Qui est par­venu ne serait-ce que dans une cer­taine mesure à la liberté de la raison, ne peut rien se sentir d’autre sur terre que voya­geur. Pour un voyage tou­te­fois qui ne tend pas vers un but der­nier car il n’y en a pas. Mais enfin, il regar­dera les yeux ouverts à tout ce qui se passe en vérité dans le monde. Aussi ne devra-t-il pas atta­cher trop for­te­ment son cœur à rien de par­ti­cu­lier. Il faut qu’il y ait aussi en lui une part vaga­bonde dont le plai­sir soit dans le chan­ge­ment et le pas­sage.

Sans doute, cet homme connaî­tra les nuits mau­vai­ses où pris de las­si­tude, il trou­vera fermée la porte de la ville qui devait lui offrir le repos. Peut-être qu’en outre, comme en Orient, le désert s’étendra jusqu’à cette porte, que des bêtes de proie y feront enten­dre leur hurlement, tantôt loin­tain, tantôt rap­pro­ché, qu’un vent vio­lent se lèvera, que des bri­gands lui déro­be­ront ses bêtes de somme. Alors, sans doute, la nuit ter­ri­fiante sera pour lui un autre désert, tom­bant sur le désert, et il se sen­tira le cœur las de tous les voya­ges.

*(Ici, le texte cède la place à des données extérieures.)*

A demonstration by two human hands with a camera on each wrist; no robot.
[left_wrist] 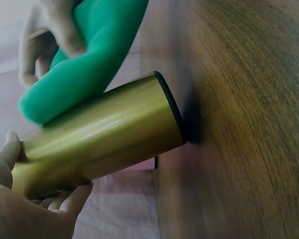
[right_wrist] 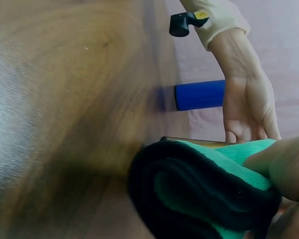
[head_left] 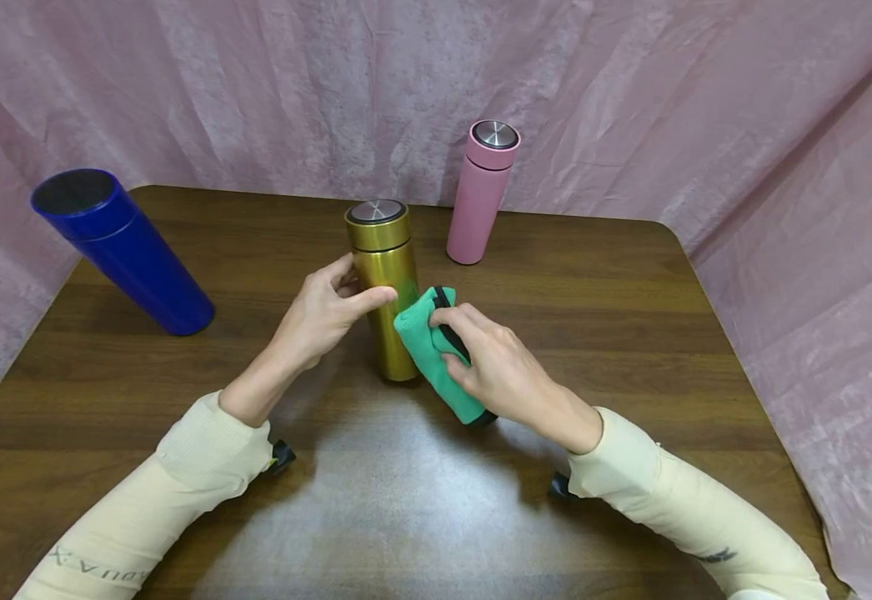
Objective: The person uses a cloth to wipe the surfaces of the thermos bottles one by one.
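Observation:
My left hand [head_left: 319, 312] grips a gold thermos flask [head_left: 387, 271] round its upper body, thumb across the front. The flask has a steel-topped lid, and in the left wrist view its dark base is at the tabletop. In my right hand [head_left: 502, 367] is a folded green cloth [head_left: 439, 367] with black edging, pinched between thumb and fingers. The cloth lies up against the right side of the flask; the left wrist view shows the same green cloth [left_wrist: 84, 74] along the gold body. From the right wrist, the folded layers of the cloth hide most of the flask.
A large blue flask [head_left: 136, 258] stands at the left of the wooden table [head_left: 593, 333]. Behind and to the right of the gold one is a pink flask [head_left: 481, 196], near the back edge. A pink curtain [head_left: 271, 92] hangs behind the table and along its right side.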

Dès que le soleil mati­nal se lève, ardent comme une divi­nité polaire, que la ville s’ouvre, il verra peut-être sur les visa­ges de ses habi­tants plus de désert encore, plus de saleté et de fourbe­rie et d’insé­cu­rité que devant les portes. Et le jour, à quel­que chose près, sera pire que la nuit. Il se peut bien que tel soit à quel­que moment le sort du Voyageur. Mais pour le dédom­ma­ger vien­nent ensuite les matins délicieux d’autres contrées, nés des mys­tè­res du pre­mier matin. Il songe à ce qui peut donner au jour entre le 10e et le 12e coup de l’hor­loge, un visage si pur, si péné­tré de lumière, de sereine clarté qui le trans­fi­gure. Il cher­che la phi­lo­so­phie d’avant midi.